*** Records for the task ***

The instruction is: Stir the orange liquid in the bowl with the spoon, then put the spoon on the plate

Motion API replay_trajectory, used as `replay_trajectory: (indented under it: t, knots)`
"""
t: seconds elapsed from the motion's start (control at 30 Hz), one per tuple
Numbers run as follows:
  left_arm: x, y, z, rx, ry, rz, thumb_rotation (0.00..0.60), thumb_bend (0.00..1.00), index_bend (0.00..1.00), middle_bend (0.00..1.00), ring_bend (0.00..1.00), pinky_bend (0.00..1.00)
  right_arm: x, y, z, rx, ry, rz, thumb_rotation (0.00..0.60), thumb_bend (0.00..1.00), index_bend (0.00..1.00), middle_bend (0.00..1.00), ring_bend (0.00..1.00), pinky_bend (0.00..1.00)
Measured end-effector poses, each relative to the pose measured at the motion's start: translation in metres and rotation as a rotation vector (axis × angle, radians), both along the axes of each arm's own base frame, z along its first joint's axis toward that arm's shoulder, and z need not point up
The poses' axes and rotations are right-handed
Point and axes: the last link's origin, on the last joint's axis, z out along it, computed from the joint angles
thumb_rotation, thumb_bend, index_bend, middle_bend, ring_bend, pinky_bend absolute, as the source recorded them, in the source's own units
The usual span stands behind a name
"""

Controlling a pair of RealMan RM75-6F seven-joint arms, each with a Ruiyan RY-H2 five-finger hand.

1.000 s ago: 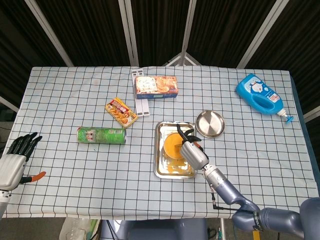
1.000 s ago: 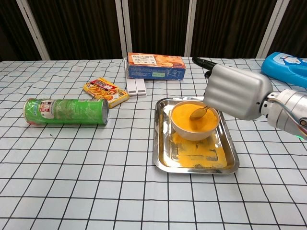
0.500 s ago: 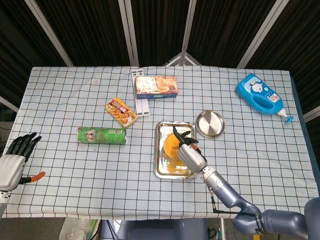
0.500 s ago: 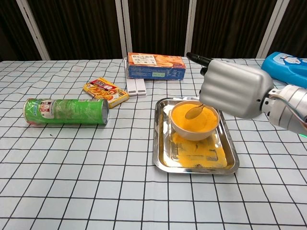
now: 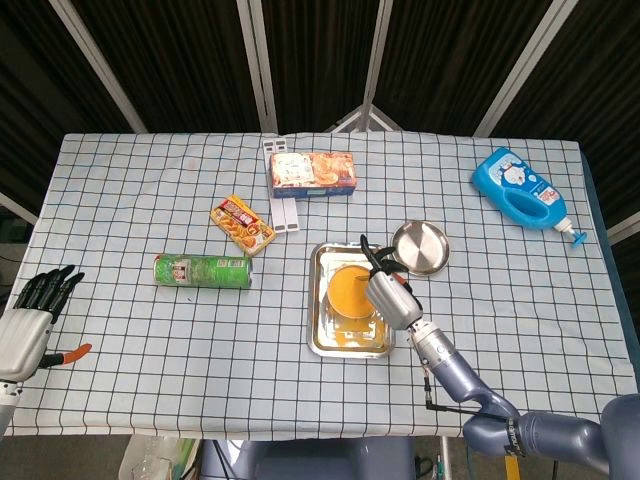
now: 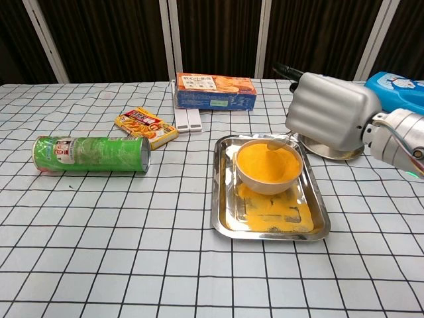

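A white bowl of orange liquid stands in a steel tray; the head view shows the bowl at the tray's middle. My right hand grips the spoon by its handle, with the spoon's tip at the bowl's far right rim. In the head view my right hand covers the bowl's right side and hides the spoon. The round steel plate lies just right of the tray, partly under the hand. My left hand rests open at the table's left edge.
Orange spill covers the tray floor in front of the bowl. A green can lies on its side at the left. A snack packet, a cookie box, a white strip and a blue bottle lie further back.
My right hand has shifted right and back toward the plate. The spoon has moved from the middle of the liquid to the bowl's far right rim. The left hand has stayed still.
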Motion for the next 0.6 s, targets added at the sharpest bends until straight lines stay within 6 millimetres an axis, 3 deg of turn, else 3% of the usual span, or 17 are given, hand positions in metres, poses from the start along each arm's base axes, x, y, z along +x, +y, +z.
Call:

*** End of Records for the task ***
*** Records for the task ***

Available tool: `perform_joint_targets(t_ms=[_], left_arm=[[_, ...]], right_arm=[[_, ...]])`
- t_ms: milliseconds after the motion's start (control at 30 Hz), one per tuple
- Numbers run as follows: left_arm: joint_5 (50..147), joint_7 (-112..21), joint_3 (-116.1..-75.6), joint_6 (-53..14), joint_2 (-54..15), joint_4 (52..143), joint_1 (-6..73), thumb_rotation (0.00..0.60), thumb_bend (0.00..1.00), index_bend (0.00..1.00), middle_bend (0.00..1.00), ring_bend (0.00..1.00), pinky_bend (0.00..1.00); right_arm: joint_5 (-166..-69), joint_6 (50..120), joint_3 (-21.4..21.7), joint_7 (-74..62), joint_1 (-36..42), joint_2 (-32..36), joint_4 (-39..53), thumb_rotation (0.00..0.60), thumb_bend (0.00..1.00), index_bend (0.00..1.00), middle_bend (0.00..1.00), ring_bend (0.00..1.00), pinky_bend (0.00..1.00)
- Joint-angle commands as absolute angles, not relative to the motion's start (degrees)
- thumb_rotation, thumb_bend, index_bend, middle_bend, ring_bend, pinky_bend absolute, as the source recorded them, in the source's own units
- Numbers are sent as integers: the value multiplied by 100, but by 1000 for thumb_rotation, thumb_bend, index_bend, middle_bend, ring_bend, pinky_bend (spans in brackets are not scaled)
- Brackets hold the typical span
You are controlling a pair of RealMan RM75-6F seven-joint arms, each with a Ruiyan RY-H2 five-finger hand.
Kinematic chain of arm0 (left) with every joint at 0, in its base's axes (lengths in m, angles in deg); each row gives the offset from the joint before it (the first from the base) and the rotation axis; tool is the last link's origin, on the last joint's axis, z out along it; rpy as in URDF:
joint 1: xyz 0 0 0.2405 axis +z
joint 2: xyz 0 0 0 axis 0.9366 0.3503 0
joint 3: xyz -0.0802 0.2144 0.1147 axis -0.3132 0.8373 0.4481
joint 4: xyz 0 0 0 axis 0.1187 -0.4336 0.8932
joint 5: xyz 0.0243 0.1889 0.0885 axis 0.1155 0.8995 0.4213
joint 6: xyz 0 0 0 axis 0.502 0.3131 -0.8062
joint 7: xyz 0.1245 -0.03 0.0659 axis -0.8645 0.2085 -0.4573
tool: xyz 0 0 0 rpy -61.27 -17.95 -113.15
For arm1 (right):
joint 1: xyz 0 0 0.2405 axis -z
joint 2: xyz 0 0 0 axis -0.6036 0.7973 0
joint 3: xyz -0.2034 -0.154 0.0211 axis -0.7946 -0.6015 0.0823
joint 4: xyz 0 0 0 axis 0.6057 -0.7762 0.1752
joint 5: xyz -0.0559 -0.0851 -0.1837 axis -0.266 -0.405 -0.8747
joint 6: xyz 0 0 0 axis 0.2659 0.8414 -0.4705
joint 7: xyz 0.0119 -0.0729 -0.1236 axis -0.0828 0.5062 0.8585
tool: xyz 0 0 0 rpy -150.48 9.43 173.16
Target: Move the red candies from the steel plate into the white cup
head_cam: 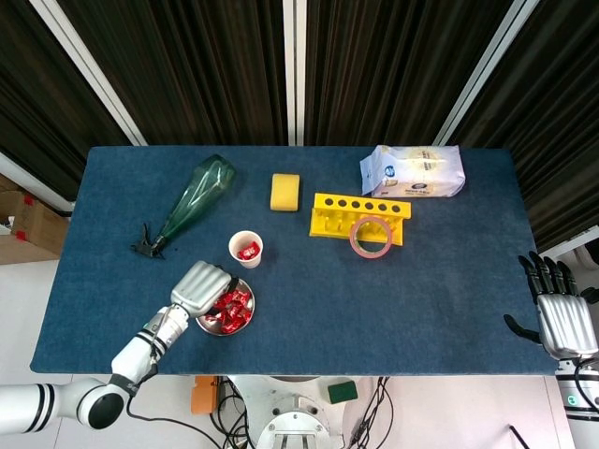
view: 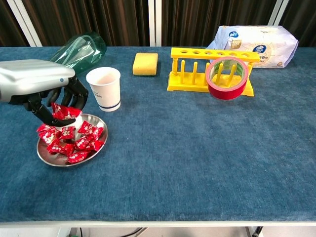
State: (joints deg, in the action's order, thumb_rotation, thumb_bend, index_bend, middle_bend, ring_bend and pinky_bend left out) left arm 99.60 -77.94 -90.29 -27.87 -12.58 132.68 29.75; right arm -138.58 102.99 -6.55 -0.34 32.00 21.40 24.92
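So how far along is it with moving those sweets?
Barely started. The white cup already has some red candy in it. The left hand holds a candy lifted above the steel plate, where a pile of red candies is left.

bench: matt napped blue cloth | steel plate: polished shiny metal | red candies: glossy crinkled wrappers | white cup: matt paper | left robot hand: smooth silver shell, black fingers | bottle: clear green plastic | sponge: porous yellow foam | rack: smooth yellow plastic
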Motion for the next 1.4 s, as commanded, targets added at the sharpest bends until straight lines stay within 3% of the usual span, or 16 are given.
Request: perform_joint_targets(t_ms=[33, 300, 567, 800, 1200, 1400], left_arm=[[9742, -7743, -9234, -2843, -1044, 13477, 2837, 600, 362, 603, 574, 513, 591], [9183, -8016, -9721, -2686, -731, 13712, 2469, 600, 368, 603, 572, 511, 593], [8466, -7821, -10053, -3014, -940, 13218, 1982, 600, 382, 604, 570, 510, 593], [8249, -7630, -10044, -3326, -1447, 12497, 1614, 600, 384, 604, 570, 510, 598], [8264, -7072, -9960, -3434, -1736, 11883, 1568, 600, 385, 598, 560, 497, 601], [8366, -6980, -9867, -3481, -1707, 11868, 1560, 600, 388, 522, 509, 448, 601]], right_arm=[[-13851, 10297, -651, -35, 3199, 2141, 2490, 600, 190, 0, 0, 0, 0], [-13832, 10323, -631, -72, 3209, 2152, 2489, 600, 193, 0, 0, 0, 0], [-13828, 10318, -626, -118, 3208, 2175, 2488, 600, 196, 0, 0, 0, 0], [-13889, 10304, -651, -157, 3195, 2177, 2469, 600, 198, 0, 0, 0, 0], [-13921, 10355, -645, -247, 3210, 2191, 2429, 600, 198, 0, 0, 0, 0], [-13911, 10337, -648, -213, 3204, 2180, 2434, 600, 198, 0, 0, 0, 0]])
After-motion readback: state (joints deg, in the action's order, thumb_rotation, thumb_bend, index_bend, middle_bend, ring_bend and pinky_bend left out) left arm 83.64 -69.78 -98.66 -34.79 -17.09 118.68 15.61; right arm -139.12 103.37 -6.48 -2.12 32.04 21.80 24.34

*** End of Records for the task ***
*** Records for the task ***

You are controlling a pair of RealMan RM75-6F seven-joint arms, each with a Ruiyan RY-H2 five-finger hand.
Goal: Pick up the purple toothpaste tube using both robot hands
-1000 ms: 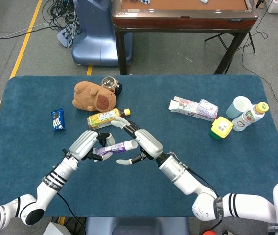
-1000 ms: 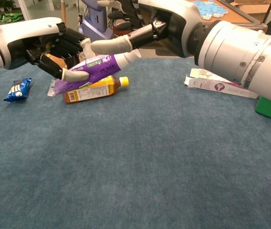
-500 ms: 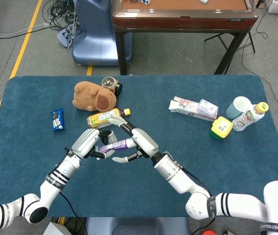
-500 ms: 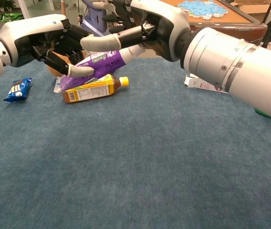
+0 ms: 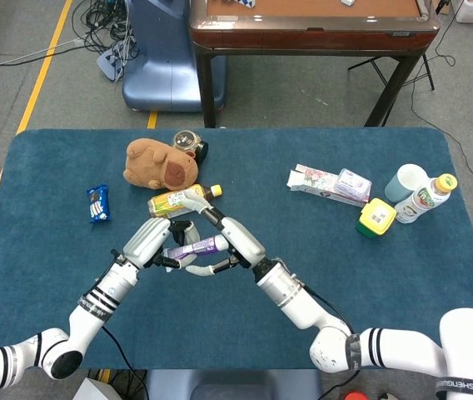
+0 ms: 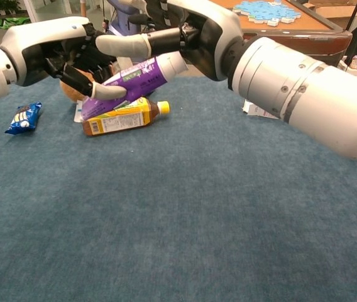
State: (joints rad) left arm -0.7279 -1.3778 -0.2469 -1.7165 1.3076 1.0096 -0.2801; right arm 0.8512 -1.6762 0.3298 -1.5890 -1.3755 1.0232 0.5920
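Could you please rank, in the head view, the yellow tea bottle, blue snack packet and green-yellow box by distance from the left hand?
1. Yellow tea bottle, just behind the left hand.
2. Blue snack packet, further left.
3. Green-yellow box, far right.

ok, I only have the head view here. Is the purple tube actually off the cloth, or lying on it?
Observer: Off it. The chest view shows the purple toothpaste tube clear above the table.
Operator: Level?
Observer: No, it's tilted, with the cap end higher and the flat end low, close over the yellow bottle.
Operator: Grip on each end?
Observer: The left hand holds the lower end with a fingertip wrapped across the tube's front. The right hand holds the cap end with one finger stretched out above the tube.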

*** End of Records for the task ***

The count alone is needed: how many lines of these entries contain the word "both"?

== Exercise result ==
2